Required action: Find the lines of the material below that include the string "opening", then copy each one.

Stored data:
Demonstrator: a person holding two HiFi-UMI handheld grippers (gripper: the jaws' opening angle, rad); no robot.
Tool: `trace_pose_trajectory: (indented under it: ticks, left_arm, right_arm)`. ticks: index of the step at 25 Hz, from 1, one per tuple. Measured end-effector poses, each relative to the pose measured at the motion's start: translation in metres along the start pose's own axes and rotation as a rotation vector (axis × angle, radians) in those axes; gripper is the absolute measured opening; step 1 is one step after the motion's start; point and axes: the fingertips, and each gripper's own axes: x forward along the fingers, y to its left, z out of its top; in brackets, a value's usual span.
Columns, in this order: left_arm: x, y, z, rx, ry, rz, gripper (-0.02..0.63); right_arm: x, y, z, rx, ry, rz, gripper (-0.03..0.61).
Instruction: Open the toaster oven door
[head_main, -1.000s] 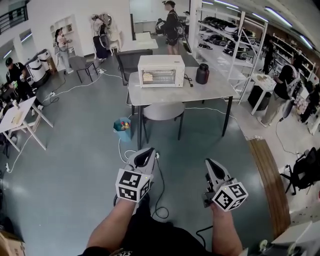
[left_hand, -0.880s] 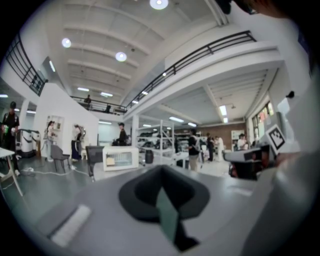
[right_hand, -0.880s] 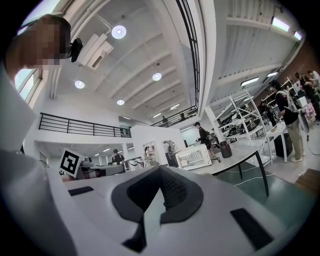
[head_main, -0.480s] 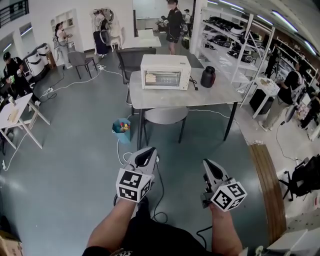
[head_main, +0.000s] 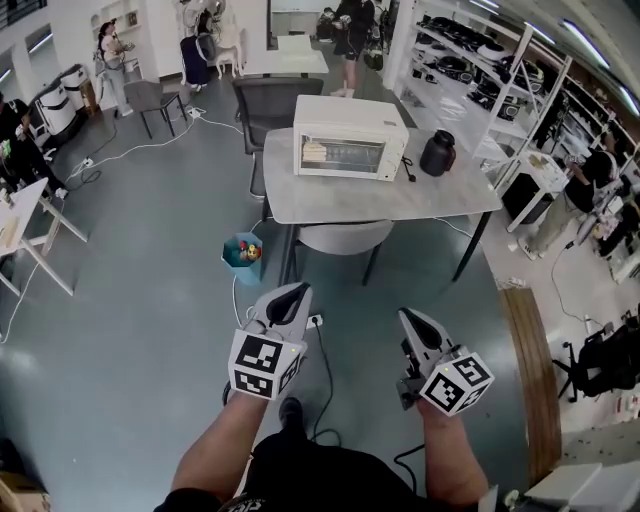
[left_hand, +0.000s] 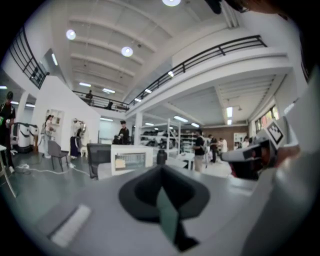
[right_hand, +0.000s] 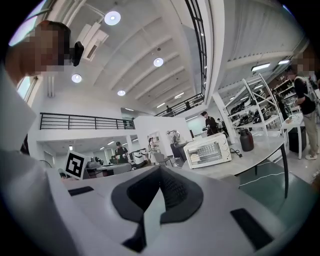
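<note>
The white toaster oven (head_main: 350, 138) sits toward the far left of the grey table (head_main: 400, 203), door shut and facing this way, with a black jug (head_main: 438, 153) just to its right on the same top and a round stool (head_main: 345, 237) tucked under the near edge. Well short of the table, the person holds both grippers low over the floor (head_main: 130, 330): the left gripper (head_main: 292, 292) has its jaws pressed together on nothing, and the right gripper (head_main: 409, 319) beside it is closed up empty too. A blue bin (head_main: 243, 253) stands on the floor left of the table legs.
</note>
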Motion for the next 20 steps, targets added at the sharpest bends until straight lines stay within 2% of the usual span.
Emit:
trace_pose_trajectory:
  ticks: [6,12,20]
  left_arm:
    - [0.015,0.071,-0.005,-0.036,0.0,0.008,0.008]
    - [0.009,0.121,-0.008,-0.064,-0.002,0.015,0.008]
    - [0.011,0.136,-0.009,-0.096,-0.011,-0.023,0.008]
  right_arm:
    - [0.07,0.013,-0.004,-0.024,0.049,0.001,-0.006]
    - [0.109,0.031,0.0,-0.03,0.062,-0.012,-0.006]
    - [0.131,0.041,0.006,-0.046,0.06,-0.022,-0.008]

Answer to this task:
Demonstrator: a person holding two HiFi-UMI handheld grippers (gripper: the jaws' opening angle, rad); no robot.
Tool: `trace_pose_trajectory: (indented under it: ticks, left_arm, right_arm)`. ticks: index of the step at 25 Hz, from 1, one per tuple. Measured end-effector poses, each relative to the pose measured at the motion's start: translation in metres along the start pose's own axes and rotation as a rotation vector (axis × angle, radians) in those axes; gripper is the absolute measured opening; step 1 is one step after the motion's start; point and axes: the fingertips, and each gripper's own axes: x forward along the fingers, y to its left, z out of its top; in brackets, a value's usual span.

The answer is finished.